Votre inquiétude est compréhensible, votre sentiment d’abandon aussi, mais vous vous trompez de combat. Hadopi ne mettra pas fin au piratage, elle ne rétablira pas les artistes dans leur droit. Dans le meilleur des cas, elle demeura lettre morte, dans le pire, elle essaimera ses effets négatifs sans résoudre aucun problème.
Hadopi ne réglera rien
Hadopi ne sanctionne le téléchargement que sous la forme du peer-to-peer, et encore dans sa version la plus simplifiée. Plusieurs sites de téléchargement, comme ThePirateBay, ont déjà installé des modèles de peer-to-peer indétectables vers lesquels commencent à migrer en masse les plus fervents «pirates» du web. Du reste, le streaming est oublié du texte alors qu’il constitue le principal moyen pour les internautes de visionner des fictions ou d’écouter de la musique. Avant même son entrée en vigueur, Hadopi est déjà obsolète. Bien sûr, quelques «pirates», les moins informés, seront sanctionnés. Mais ceux qui téléchargent à foison passeront entre les mailles du filet. Un récent sondage est sans appel. A la question «la riposte graduée vous fera-t-elle abandonner le téléchargement illégal ?», seuls 4,2% répondent que s’ils reçoivent un avertissement ils passeront aux offres légales contre 51,1% qui estiment qu’ils sauront trouver une parade à la surveillance des réseaux.
D’ailleurs, sur tous les pays qui ont un temps instauré ou pensé instaurer une riposte graduée contre le piratage, peu sont ceux qui s’y sont tenus. En Grande-Bretagne et en Allemagne, le texte a été retiré. Aux Etats-Unis, s’il a bien été voté, la suspension de l’accès internet n’est jamais mise en œuvre. N’ont-ils pour autant plus « de cinéma ni de musique » ? Non, ils se sont adaptés.
Une autre réponse est possible
Vous regrettez l’époque de François Mitterrand où «la gauche avait sauvé les artistes dans notre pays». Déjà alors nombre d’artistes avaient mené campagne contre les radios libres, redoutant de voir les ventes de leurs disques baisser, la fréquentation de leurs concerts diminuer. Rien de tout cela, les radios libres se sont avérées être un formidable outil de promotion et de financement de l’activité artistique. Il en est de même pour internet. Il suffit pour cela d’élaborer de nouvelles formes de rémunération pour l’art et les artistes.

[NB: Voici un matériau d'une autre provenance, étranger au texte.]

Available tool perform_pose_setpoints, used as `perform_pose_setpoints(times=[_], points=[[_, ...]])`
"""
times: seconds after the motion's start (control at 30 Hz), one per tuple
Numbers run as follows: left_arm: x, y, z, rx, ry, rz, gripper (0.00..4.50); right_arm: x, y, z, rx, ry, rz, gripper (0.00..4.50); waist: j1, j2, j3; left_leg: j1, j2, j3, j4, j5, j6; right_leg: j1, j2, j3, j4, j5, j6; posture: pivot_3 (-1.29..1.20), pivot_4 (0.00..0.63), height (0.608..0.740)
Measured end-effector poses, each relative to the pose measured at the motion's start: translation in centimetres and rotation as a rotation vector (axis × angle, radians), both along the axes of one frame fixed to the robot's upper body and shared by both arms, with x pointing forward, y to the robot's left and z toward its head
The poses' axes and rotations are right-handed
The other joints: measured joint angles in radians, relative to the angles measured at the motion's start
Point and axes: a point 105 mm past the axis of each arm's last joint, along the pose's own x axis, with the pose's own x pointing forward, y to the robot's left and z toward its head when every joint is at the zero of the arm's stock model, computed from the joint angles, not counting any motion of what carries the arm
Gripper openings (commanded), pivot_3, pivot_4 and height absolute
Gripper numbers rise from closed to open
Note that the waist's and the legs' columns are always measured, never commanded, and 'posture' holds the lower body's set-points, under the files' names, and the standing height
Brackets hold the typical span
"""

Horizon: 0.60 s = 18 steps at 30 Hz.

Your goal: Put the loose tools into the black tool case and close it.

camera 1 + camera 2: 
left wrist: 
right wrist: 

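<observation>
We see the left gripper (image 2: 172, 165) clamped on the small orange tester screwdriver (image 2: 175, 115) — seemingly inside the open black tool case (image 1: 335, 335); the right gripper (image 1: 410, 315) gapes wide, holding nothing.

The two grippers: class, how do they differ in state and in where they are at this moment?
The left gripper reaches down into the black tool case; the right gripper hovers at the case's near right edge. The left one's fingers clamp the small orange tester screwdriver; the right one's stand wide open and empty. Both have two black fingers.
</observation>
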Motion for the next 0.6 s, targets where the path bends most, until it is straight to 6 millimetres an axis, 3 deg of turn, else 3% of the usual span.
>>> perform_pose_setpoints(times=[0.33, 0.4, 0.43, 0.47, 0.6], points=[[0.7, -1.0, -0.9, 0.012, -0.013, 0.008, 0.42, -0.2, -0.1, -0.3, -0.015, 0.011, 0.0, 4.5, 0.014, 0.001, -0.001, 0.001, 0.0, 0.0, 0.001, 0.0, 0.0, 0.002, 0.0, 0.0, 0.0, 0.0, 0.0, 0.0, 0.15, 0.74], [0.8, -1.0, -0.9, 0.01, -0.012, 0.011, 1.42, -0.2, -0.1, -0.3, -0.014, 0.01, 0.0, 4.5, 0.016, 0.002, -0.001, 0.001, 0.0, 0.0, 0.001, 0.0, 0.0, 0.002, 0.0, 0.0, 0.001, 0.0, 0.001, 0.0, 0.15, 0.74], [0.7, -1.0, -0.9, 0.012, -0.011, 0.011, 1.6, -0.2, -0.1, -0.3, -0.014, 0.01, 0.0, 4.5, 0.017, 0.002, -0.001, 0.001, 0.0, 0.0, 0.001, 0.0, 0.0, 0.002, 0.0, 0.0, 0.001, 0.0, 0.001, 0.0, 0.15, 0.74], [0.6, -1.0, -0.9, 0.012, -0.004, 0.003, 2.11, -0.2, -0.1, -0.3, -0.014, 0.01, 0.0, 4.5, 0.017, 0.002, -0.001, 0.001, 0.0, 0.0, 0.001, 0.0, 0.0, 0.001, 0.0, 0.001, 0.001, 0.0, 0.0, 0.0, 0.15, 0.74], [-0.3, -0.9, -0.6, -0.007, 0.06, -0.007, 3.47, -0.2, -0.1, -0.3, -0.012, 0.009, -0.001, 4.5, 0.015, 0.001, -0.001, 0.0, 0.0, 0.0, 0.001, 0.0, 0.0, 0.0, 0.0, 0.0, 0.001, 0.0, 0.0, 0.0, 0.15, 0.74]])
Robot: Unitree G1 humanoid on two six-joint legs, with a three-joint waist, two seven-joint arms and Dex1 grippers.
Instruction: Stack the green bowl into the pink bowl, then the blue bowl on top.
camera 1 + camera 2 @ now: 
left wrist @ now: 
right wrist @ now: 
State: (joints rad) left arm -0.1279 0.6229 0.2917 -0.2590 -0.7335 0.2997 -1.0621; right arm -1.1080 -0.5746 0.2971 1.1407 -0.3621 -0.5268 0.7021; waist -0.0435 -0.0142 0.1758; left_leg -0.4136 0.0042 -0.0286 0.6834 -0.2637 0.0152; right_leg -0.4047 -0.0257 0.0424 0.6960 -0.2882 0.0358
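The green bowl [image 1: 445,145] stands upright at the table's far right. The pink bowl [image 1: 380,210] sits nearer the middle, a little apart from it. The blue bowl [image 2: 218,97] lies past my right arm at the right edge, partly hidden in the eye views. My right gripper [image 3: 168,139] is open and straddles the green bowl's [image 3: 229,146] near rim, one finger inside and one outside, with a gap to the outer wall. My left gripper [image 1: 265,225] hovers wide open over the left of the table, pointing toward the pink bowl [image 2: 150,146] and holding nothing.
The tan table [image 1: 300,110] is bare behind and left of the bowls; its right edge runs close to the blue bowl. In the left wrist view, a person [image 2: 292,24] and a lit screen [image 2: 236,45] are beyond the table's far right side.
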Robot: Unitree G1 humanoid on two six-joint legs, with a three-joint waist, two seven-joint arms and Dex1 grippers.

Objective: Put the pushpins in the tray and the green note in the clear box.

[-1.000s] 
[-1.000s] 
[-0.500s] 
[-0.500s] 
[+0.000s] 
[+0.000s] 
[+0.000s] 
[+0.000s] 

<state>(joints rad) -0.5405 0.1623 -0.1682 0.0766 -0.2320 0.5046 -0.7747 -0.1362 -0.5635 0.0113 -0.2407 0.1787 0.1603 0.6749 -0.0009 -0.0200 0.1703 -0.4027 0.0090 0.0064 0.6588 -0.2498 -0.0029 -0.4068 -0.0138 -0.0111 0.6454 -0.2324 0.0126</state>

Ce nouveau procédé à un nom : la licence globale. J’ai déjà eu l’occasion d’en vanter les mérites. Une somme minime, prélevée sur les recettes des fournisseurs d’accès internet, financera les auteurs, les interprètes, les cinéastes, les agents, les producteurs, les distributeurs. On met à contribution les véritables bénéficiaires. Bien entendu, cette licence globale ouvre un lieu au bénéfice des seules majors si les artistes ne demandent pas, dès maintenant, à participer à la définition de ce mécanisme d’attribution.
Autant prendre les devants, poser dès aujourd’hui les bases d’un système qui fonctionne et qui contente toutes les parties. La gratuité recèle des perspectives formidables, l’enjeu est de savoir s’en servir à bon escient.